Successivamente, ha narrato il pittore, «essendo io il più restio a parlare di prodigioso e di
miracoloso, perché non volevo ammetterlo, per dare alla gente una dimostrazione mi proposi di
dipingere alcuni altri quadri, ovviamente di soggetto diverso, nello stesso tempo di questo. Per
cinque volte ho ripetuto il tentativo, poi – devo confessare con grande dispetto – mi sono dovuto
dare per vinto, non l’ho ritentato più e credo che sia impossibile. Per parte mia, sarei ben lieto che
ciò si ripetesse per ognuna delle mie opere: ne avrei molti vantaggi nel mio lavoro!».
Nel 1997 un’accurata indagine venne effettuata direttamente sul ritratto dal dottor Nazzareno
Gabrielli, direttore del Gabinetto di ricerche scientifiche dei Musei Vaticani.

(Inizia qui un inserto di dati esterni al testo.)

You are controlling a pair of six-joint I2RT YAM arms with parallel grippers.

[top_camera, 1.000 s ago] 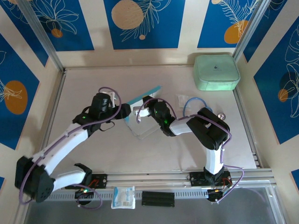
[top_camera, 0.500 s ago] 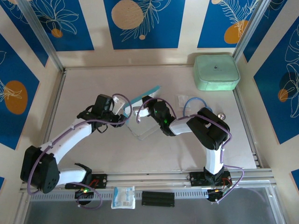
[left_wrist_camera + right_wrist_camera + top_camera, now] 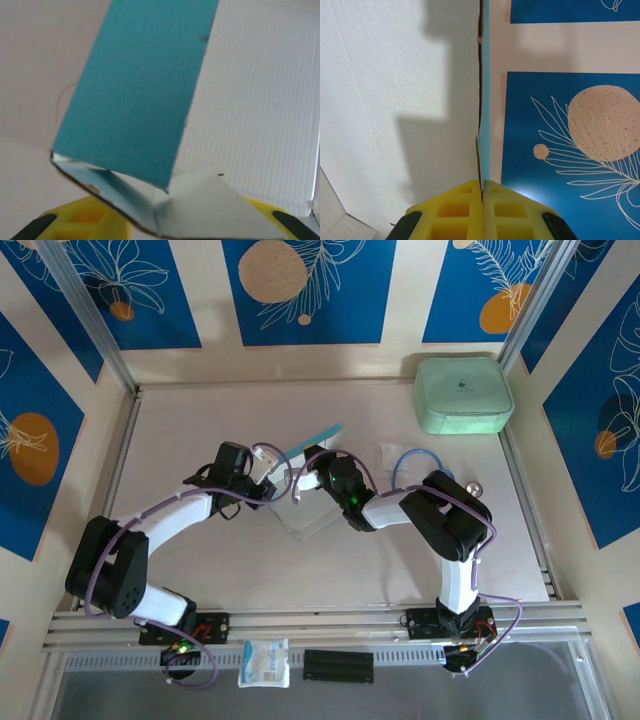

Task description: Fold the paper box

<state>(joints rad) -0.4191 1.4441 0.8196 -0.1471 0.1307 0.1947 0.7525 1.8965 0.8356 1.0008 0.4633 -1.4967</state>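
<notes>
The paper box (image 3: 306,517) lies partly folded mid-table, whitish-grey inside, with a light blue flap (image 3: 312,440) sticking up toward the back. My right gripper (image 3: 312,468) is shut on one upright wall of it. In the right wrist view the yellow fingers (image 3: 465,207) pinch the thin card edge (image 3: 484,100), the gripper (image 3: 482,187) closed tight. My left gripper (image 3: 268,483) sits at the box's left side. Its wrist view has a blue panel (image 3: 140,95) and a folded grey corner (image 3: 210,205) lying over the wide-apart yellow pads (image 3: 80,222).
A mint-green rounded case (image 3: 463,395) stands at the back right. A small white packet (image 3: 390,453) and a small metal ball (image 3: 474,487) lie right of the box. Another packet (image 3: 264,662) rests on the front rail. Patterned walls close in the table.
My left arm has swung right and lowered, bringing its gripper against the box's left flap. The right gripper has held still on the wall.
</notes>
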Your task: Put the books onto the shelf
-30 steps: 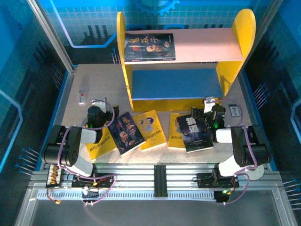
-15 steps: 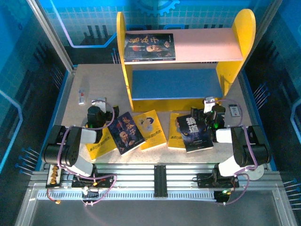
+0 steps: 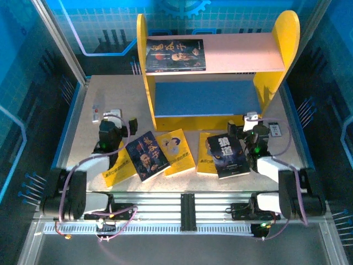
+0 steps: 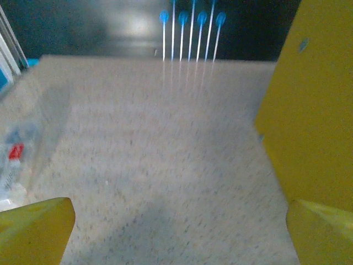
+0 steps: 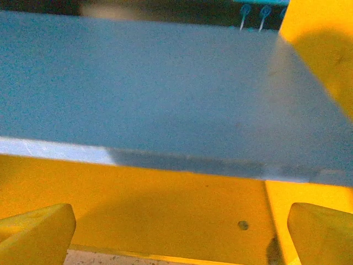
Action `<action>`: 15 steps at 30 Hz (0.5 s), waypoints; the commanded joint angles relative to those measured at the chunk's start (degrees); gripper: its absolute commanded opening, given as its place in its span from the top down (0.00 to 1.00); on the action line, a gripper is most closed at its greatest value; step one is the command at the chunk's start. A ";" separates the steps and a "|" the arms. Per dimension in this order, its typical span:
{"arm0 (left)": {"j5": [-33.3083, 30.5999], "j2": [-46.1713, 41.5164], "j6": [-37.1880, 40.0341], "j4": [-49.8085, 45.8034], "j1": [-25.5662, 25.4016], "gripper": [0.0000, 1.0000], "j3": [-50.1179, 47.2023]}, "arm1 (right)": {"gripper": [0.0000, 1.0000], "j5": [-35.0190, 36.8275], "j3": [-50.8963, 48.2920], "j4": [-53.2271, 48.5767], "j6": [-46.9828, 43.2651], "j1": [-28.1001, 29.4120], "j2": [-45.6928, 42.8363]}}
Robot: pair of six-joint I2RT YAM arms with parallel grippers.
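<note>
Two pincers gape empty: left pincer (image 3: 115, 117) above bare table (image 3: 118, 91), right pincer (image 3: 255, 121) facing the shelf (image 3: 220, 98); five books (image 3: 176, 152) lie between them, a sixth book (image 3: 175, 54) up ahead on the shelf.

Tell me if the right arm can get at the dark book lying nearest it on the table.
Probably yes. The dark book lies uncovered beside the open right gripper, which points at the shelf, so it would have to draw back and tip down. Nothing lies on it.
</note>
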 commanded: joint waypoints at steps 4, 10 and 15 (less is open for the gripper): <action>-3.28 -18.97 -10.20 -27.95 -2.81 0.01 13.19 | 0.00 8.87 7.12 -24.04 1.99 5.84 -17.72; -3.52 -23.97 -16.60 -40.06 -13.78 0.01 20.31 | 0.00 2.37 13.70 -47.62 14.35 6.23 -22.15; -2.41 -17.84 -27.77 -46.43 -25.68 0.01 24.62 | 0.00 -0.52 17.45 -62.12 22.05 6.03 -18.61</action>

Il quadro fu sottoposto
a radiografia – che rivelò una realizzazione «con pennellate veloci e sicure senza indecisioni o
significativi ripensamenti: soltanto la mano manifesta un’indecisione nella sua impostazione sul
libro che sorregge» – e fu fotografato con fluorescenza ultravioletta e con radiazione infrarossa.
Venne pure analizzato il medium dei colori, che dall’analisi spettrofotometrica infrarossa risultò
olio di lino, e furono svolte prove di essiccazione dei pigmenti puri e mescolati fra loro. Nella
relazione riassuntiva, Gabrielli ha potuto dichiarare che «le mescole, pur avendo tempi di
essiccazione variabili, risultavano asciutte soltanto il giorno successivo» e che «non sono stati
rilevati siccativi inorganici a base di piombo né organici a base di acetone».
Come ha successivamente chiarito nella sua perizia il pittore Amedeo Brogli, «nel 1983 non
esisteva ancora in commercio la Liquina, essiccativo a base di resina alchidica (combinazione di
alcool e acido), che ha di molto ridotto i tempi di essiccazione dei colori a olio senza alterarne e
depauperarne le caratteristiche peculiari». Lo studio scientifico del professor Ulderico Santamaria,
al quesito se fossero stati impiegati degli agenti essiccanti per ridurre da 24 a poche ore il tempo di
essiccazione, ha risposto: «No, poiché l’analisi effettuata al Sem-Eds mostra modeste quantità di
zinco e di rame e assenza di piombo, mentre le quantità di ferro variano dal 28% allo 0,34%».
Un giudizio condiviso dalla Consulta tecnica della Congregazione delle Cause dei santi, che ha
sancito formalmente la prodigiosità dell’evento: «Tutti i componenti, qualificati esperti in materia,
ritengono straordinario il rapidissimo essiccamento dei colori usati senza l’uso di sostanze
essiccanti. Viene esplicitamente dichiarata l’impossibilità del verificarsi dell’essiccamento nel breve
periodo di 4 ore e mezzo durante il quale è stata completata l’opera pittorica a olio, tenendo anche
conto che i colori – benché sovrapposti in più strati – non si sono tra di loro mescolati. Il fatto
accaduto presenta quindi i requisiti della inspiegabilità tecnica».